When Exploratory Testing Gives the Most Value
| Situation | Why exploratory testing helps |
|---|---|
| New feature just released to staging | First real interaction with the feature as a whole; scripted tests only tested parts |
| After a large refactor | Regression exploration — find emergent interactions between old and new code |
| High-risk areas from sprint planning | Invest session time proportionally to risk |
| Just before a major release | Final check on critical paths; fresh pair of eyes |
| After a production incident | Find related issues before users find them |
| Sprint retrospective findings | ”Users reported X was confusing” → dedicated exploratory session |
Common Mistakes
No charter → no direction → no value. Starting a session with “explore the checkout page” is almost as bad as no charter. Be specific about what information you’re looking for.
No timebox → sessions drag or get skipped. If exploratory testing is scheduled as “whenever there’s time,” it will never happen. Block it in the sprint calendar.
No notes → findings disappear. Without notes, bugs found during exploration are reported informally and often forgotten. Everything must be written down.
No debrief → findings don’t reach the team. The session worksheet is only useful if someone reads it. A 10-minute debrief with a developer or PO after each session closes the loop.
Treating it as “free time.” Exploratory testing is structured professional work, not a break from writing test cases. Charter it, timebox it, document it.
The 60-Minute Rule
If you haven’t found anything interesting in 60 minutes, one of two things is true: either your charter is too vague, or the area is more stable than expected. Either way, stop, debrief, and revise the charter for the next session.

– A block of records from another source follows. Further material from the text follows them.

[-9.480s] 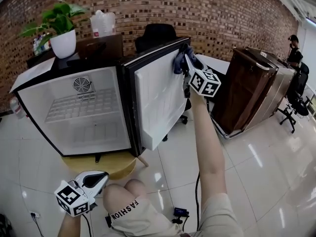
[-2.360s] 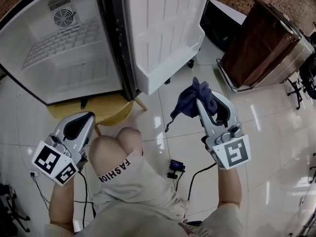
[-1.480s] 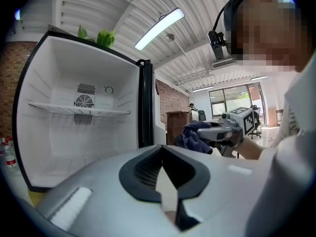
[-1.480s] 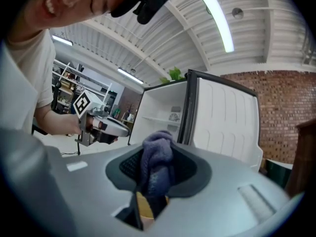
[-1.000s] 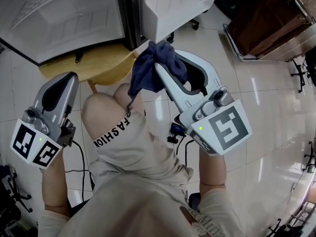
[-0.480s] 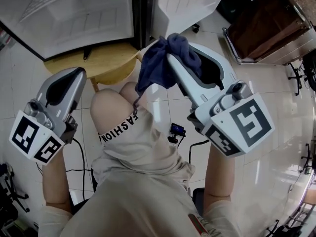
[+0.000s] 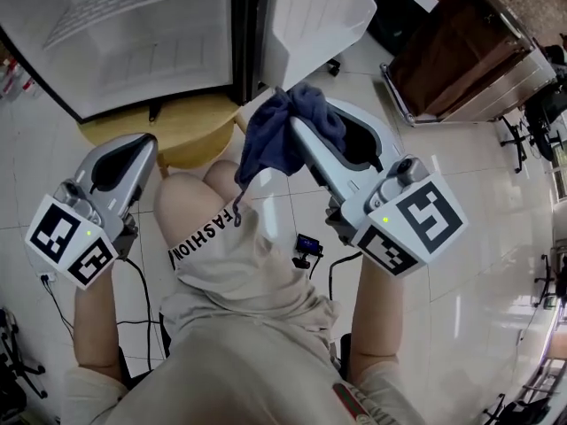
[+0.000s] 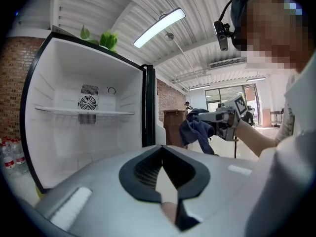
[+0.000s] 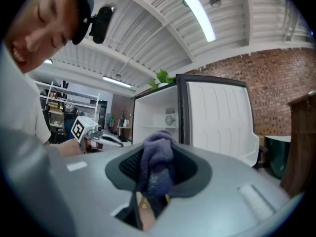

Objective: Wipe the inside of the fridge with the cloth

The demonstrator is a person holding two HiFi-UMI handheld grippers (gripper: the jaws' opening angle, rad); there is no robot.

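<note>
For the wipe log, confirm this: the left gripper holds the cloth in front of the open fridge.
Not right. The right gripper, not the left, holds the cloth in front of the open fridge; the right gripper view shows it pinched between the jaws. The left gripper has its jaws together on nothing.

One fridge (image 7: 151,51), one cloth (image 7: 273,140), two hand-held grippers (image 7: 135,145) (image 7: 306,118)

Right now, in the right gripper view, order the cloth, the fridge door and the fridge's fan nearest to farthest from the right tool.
1. Cloth, clamped between its jaws.
2. Fridge door, open, ahead on the right.
3. Fan, on the fridge's back wall, left of the door.
</note>
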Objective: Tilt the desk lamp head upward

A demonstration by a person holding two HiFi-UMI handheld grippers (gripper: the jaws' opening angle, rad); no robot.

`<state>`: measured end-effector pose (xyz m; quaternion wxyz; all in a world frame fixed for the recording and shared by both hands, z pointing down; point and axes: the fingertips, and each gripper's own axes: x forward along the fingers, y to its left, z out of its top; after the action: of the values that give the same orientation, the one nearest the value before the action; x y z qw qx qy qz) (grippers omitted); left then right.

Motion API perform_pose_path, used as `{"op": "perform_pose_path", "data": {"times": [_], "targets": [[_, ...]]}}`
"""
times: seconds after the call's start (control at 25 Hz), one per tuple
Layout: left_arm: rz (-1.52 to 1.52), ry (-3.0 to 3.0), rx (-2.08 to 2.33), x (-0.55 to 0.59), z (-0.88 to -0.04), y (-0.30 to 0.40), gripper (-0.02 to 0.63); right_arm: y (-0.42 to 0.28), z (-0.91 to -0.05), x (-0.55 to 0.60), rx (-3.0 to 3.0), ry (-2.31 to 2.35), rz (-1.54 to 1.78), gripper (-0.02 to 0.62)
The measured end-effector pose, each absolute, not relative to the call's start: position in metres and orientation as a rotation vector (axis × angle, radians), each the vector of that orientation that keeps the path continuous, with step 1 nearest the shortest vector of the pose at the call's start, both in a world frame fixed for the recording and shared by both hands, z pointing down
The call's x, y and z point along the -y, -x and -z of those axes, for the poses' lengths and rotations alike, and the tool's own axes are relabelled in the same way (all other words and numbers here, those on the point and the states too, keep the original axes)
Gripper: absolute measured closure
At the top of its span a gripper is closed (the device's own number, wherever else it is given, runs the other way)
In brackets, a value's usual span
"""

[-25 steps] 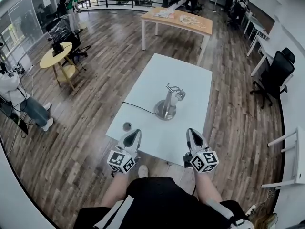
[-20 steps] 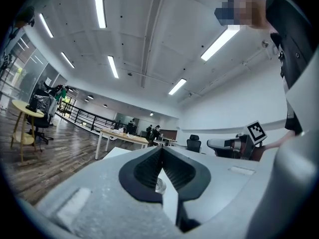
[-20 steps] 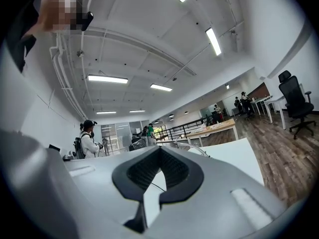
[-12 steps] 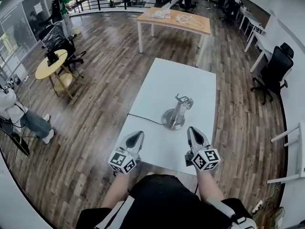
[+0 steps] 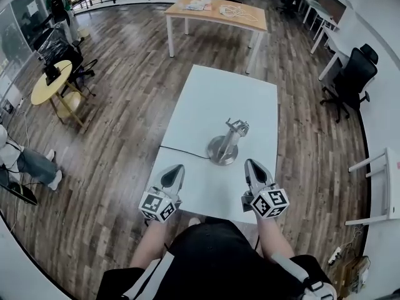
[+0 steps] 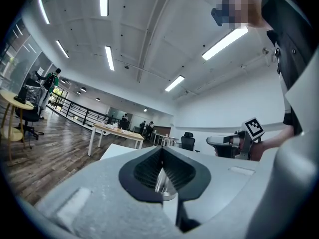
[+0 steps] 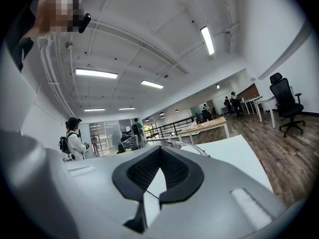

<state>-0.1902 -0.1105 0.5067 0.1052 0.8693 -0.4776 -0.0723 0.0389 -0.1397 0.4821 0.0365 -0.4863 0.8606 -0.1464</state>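
Note:
A silver desk lamp stands near the middle of the white table (image 5: 206, 99), with a round base (image 5: 222, 150) and a short post that leans right. Its small head (image 5: 238, 127) sits low at the post's top. A black cable (image 5: 181, 152) runs from the base to the table's left edge. My left gripper (image 5: 175, 170) is shut and empty over the near edge, left of the base. My right gripper (image 5: 250, 165) is shut and empty, to the base's right. In the left gripper view the left gripper (image 6: 160, 151) points level at the base (image 6: 162, 182). The lamp head (image 7: 185, 145) shows above the right gripper (image 7: 160, 149).
A wooden table (image 5: 215, 10) stands beyond the white one. A black office chair (image 5: 347, 80) and white desks (image 5: 386, 189) are at the right. A round yellow table (image 5: 49, 83) and people (image 5: 25, 161) are at the left, on the wood floor.
Both grippers have come forward over the table's near edge, closer to the lamp base. Their jaws stay shut. The lamp has not moved.

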Motion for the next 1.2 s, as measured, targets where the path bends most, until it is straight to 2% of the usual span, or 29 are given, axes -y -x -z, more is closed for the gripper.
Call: {"op": "perform_pose_path", "data": {"times": [0.4,0.84,1.0,1.2], "targets": [[0.119,-2.608,1.35,0.148,-0.513,0.157,0.606,-0.058,-0.478,0.173,-2.61,1.505,0.47,0.591],[-0.035,-2.582,1.264,0.179,-0.563,0.119,0.591,-0.084,-0.505,0.184,-2.579,1.528,0.569,0.591],[-0.116,-2.577,1.218,0.185,-0.585,0.103,0.566,-0.089,-0.519,0.188,-2.578,1.546,0.623,0.59],[-0.27,-2.575,1.169,0.195,-0.615,0.086,0.496,-0.106,-0.531,0.197,-2.536,1.59,0.692,0.59]]}}
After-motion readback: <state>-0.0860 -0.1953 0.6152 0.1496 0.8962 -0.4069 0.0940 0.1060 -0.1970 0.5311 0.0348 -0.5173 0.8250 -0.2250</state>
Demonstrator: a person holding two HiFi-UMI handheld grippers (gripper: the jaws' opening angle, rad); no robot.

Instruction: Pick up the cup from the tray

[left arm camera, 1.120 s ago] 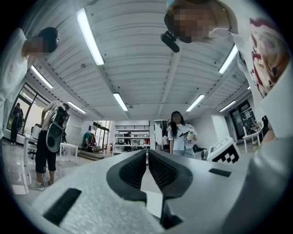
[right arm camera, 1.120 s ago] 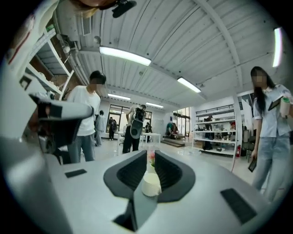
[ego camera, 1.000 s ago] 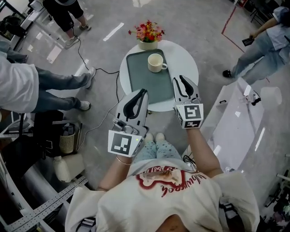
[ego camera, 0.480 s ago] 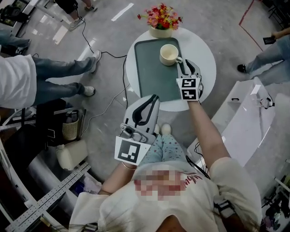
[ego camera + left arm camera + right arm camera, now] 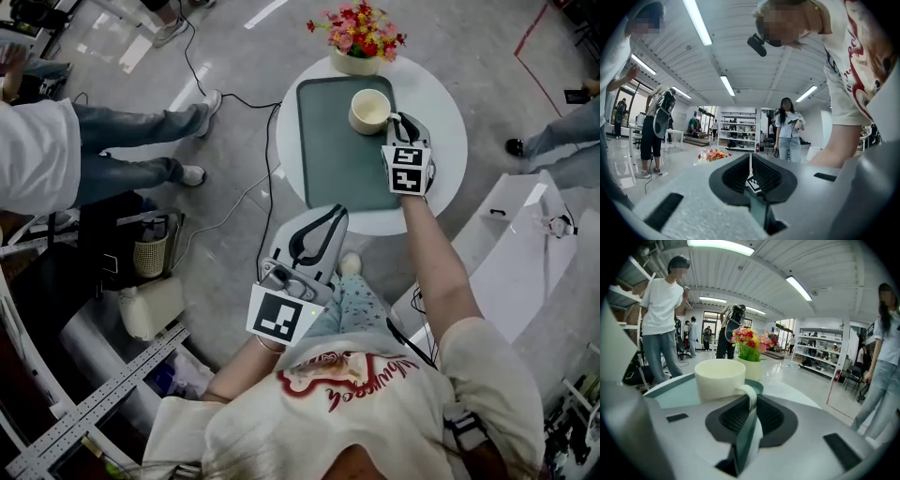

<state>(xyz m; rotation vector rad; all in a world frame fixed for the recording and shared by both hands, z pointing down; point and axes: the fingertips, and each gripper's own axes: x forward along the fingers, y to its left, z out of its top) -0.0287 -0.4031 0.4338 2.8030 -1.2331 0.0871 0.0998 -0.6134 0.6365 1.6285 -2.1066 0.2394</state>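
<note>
Grasp step: the right hand-held gripper [image 5: 400,124] had just been closing, and its jaws were clamped on the handle [image 5: 750,394] of the cup [image 5: 369,111]. The cup sat upright in the far right corner of the tray [image 5: 333,159], and as far as we could judge it wasn't lifted yet. The left hand-held gripper [image 5: 328,217] was clenched on nothing, parked off the near side of the tabletop [image 5: 445,141], well apart from the cup.

Next move, our read: a straight lift with a steady wrist, so the cup doesn't swing on the handle pinch.

Edges: the tray rim was just beside the cup on its right and far sides. The flower pot [image 5: 357,62] was near, just past the tray's far edge, so no sideways drag. Room above looked free, and the rest of the tray was bare.
</note>
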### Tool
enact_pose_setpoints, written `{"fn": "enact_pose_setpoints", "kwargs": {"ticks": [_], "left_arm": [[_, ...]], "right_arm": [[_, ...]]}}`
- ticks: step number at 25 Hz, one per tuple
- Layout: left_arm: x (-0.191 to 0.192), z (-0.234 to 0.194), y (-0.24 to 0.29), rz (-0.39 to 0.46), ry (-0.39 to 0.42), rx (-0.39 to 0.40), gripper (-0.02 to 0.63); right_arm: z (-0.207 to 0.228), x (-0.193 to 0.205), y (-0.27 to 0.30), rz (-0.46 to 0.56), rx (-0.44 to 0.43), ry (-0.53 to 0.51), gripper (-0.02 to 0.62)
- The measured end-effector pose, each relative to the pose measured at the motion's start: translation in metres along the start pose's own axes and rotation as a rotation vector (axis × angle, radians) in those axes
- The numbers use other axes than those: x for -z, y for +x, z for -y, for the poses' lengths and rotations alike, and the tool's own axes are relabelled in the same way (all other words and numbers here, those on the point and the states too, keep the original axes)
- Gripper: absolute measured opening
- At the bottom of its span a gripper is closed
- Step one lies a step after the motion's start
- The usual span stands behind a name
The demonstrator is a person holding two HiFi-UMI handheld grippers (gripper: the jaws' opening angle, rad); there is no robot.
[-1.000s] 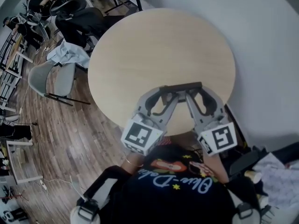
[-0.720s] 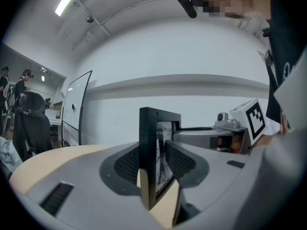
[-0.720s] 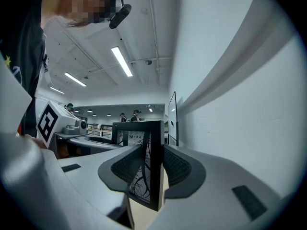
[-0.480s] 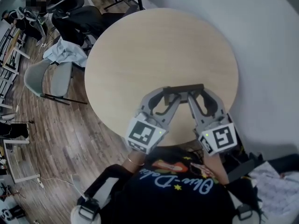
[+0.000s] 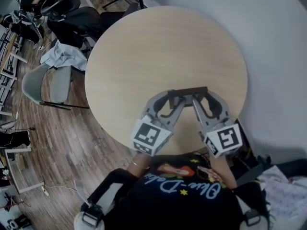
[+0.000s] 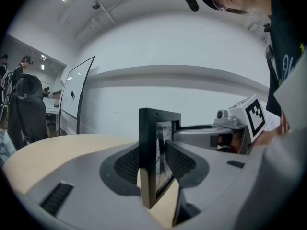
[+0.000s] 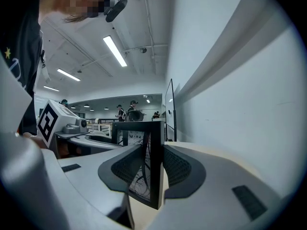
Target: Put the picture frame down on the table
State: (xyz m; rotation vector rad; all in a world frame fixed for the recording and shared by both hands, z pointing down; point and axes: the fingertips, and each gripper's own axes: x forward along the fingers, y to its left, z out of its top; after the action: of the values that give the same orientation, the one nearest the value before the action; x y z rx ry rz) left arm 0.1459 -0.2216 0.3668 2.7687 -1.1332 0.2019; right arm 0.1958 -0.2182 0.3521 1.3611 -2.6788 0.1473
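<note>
Grey chair, pale cloth beside it, black office chair, wooden floor

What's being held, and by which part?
The frame, by both grippers: left gripper clamps its left side edge, right gripper its right side edge.

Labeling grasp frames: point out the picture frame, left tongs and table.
picture frame (image 5: 188,89), head view, top edge
left tongs (image 6: 153,161), left gripper view, midway between fingertips
table (image 5: 163,47), head view, bare top
</note>
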Motion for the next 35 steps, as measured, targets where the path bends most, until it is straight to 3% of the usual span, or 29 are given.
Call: {"fn": "enact_pose_setpoints", "kwargs": {"ticks": [21, 35], "left_arm": [[0.06, -0.06, 0.03, -0.131, -0.074, 0.032, 0.133], [0.101, -0.062, 0.043, -0.219, -0.147, 0.045, 0.137]], "right_arm": [[0.018, 0.058, 0.068, -0.14, 0.01, 0.026, 0.112], [0.027, 0.101, 0.076, -0.241, -0.018, 0.086, 0.112]]}}
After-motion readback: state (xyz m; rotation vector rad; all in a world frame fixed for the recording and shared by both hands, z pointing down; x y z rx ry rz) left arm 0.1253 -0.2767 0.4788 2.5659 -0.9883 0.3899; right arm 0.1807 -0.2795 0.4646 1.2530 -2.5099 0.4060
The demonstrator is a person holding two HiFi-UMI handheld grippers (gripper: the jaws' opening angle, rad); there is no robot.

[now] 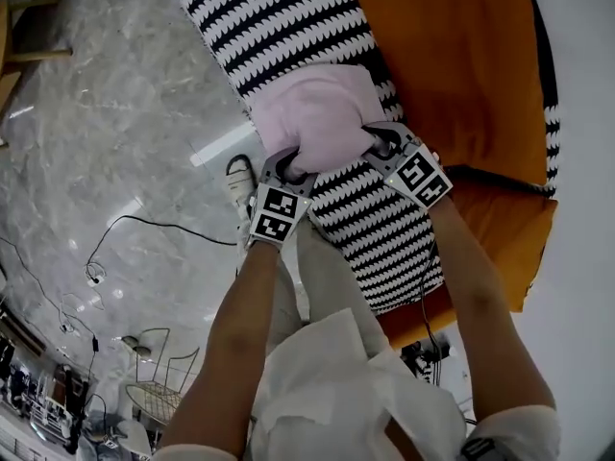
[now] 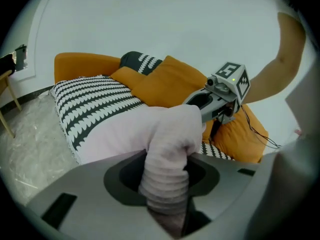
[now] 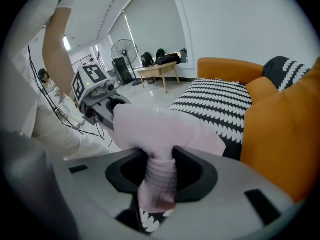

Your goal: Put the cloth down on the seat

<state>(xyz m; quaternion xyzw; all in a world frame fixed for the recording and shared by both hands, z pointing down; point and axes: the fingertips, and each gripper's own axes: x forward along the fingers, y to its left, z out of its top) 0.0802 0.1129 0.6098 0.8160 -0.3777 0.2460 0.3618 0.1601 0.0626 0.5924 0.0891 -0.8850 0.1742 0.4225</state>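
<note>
On the seat: your pink cloth (image 1: 322, 113) lies bunched on the black-and-white patterned seat (image 1: 288, 17), close to its front edge, with the near hem drawn up into two folds.
Left fold: your left gripper (image 1: 288, 166) holds it. Its fingers (image 2: 85, 184) are pinching a ridged wad of cloth that fills the gap between them, as the left gripper view shows.
Right fold: your right gripper (image 1: 380, 147) holds it likewise. Its fingers (image 3: 240, 184) are closed on a narrow ribbed tuck of cloth, and the seat's pattern shows just beneath the tuck.
Between the grippers: the cloth runs from one grip to the other in a soft hump. The two grippers stand side by side, near each other, at the cloth's near edge.
Marker cubes: the left cube (image 1: 277, 214) and the right cube (image 1: 423, 176) each sit on the back of their gripper, turned up toward the head view.
Forearms: your bare left forearm (image 1: 240, 325) and right forearm (image 1: 471, 286) reach from the bottom of the head view to the grippers.
Behind the cloth: an orange cushion (image 1: 452, 65) rests on the patterned seat, just beside the cloth's right edge.
Left of the seat: a grey marbled floor (image 1: 115, 142), with a dark cable (image 1: 144, 224) looping across it.
Far room, right gripper view: a standing fan (image 3: 122, 49) and a wooden desk (image 3: 157, 71) carrying dark bags stand near the wall.
</note>
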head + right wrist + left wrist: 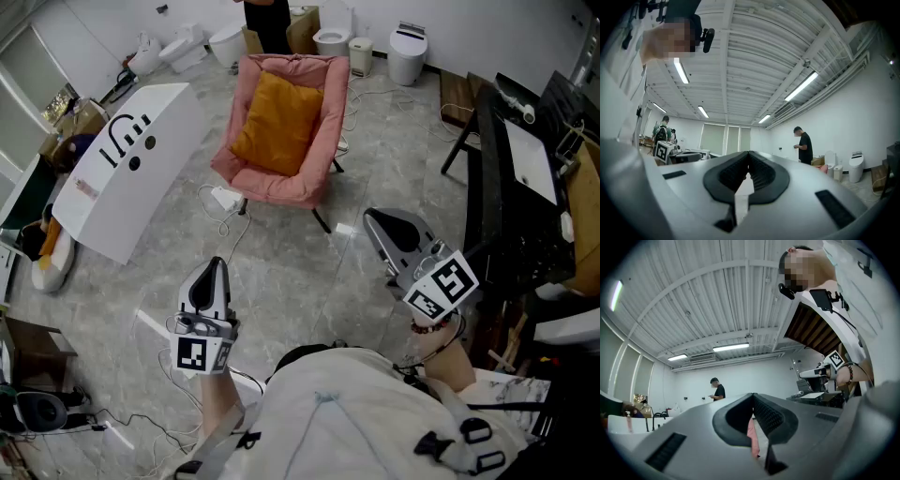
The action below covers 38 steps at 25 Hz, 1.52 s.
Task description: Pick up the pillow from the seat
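Observation:
An orange pillow [277, 122] leans on the back of a pink folding chair [315, 150] at the top middle of the head view. My left gripper [214, 265] hovers over the floor well in front of the chair, jaws shut and empty. My right gripper [375, 217] is off to the chair's front right, also shut with nothing held. In the left gripper view the shut left gripper [753, 401] points slightly up, and a pink strip of the chair [752, 437] shows below the tips. The right gripper view has its shut gripper [748, 161] aimed at the far wall.
A white board with black marks [127, 164] leans at the left. Cables and a white power strip [226, 198] lie on the floor near the chair. A dark table [525, 178] stands at the right. A person in black [803, 146] stands behind the chair, by white toilets [407, 52].

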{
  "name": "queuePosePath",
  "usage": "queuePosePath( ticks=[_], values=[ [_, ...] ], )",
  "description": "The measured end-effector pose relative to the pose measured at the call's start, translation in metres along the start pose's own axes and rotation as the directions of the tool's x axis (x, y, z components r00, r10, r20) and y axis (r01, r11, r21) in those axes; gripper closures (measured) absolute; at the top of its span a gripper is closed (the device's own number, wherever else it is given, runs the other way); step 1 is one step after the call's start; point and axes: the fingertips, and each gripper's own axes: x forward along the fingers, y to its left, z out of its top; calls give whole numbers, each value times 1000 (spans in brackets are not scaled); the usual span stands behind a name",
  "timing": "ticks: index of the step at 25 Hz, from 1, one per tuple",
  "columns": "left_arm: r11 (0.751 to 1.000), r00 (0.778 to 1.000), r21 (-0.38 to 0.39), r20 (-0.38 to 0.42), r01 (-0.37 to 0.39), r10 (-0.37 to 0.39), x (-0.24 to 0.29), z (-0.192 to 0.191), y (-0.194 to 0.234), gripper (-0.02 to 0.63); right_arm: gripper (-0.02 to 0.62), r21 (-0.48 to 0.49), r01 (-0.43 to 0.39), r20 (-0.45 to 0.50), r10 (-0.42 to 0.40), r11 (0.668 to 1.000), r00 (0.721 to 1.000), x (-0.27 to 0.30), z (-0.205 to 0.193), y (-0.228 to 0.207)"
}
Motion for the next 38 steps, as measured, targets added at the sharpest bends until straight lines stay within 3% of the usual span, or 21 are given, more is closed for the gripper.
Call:
queuePosePath(
  ticks=[6,16,20,25,38],
  values=[
    [999,1000,28,-14,21,-20,23,-3,12,604,578,-14,-22,5,22,1000,1000,21,-2,-8],
    [999,998,1,-48,42,-42,37,-14,6,604,578,42,-28,-27,29,999,999,10,-20,-20],
    [999,999,-17,-23,47,-47,48,-12,2,604,578,35,-16,-39,18,999,999,2,-23,-32],
    [999,996,-21,-77,44,-45,55,-18,-9,604,578,47,-21,-55,24,999,998,-5,-27,-43],
    [999,998,-50,-68,0,-4,55,-18,-10,604,577,56,-33,-74,37,998,997,-6,-39,-49]
  ],
)
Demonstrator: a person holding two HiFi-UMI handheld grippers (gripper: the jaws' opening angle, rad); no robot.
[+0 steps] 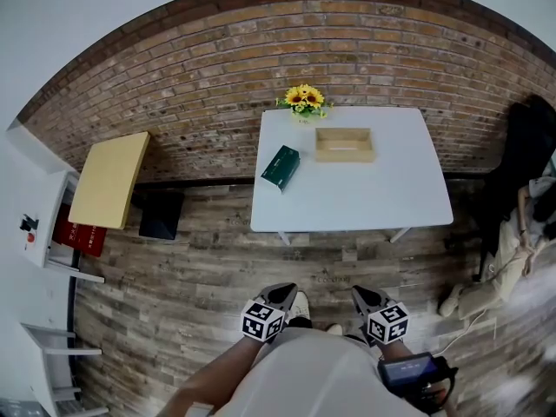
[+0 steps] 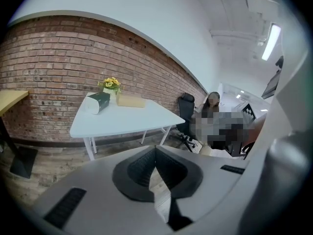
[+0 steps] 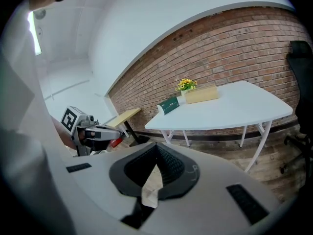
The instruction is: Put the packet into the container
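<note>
A dark green packet (image 1: 280, 166) lies on the left part of the white table (image 1: 365, 202). A shallow wooden container (image 1: 344, 144) stands just to its right, near the wall. Both grippers hang low by the person's body, well short of the table. My left gripper (image 1: 280, 294) and right gripper (image 1: 365, 297) are both shut and hold nothing. In the left gripper view the jaws (image 2: 155, 150) meet, with the packet (image 2: 98, 102) and container (image 2: 130, 101) far ahead. The right gripper (image 3: 156, 147) also has the packet (image 3: 168, 105) and container (image 3: 201, 94) far ahead of it.
Sunflowers (image 1: 303, 99) stand at the table's back edge against the brick wall. A yellow-topped side table (image 1: 109, 179) and a black box (image 1: 161, 214) are to the left, with a white shelf unit (image 1: 43, 233) beyond. A black chair (image 1: 530, 146) stands at the right. Wooden floor lies between me and the table.
</note>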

Don’t continue an unproductive session hoping something will turn up. Time-box, debrief, adapt.
Conclusion
Exploratory testing is a discipline — not an accident, not a fallback, not “random clicking.” When done professionally, with charters, timeboxes, and documentation, it’s the highest-ROI testing activity available to a QA engineer.
It finds the bugs that automated tests can never find, because it brings human intelligence, experience, and curiosity to the system — not a predetermined script.
Start this sprint: Write one charter for the riskiest feature currently in test. Run one 60-minute session. Write up the findings. Share them in your next standup. That’s how it begins.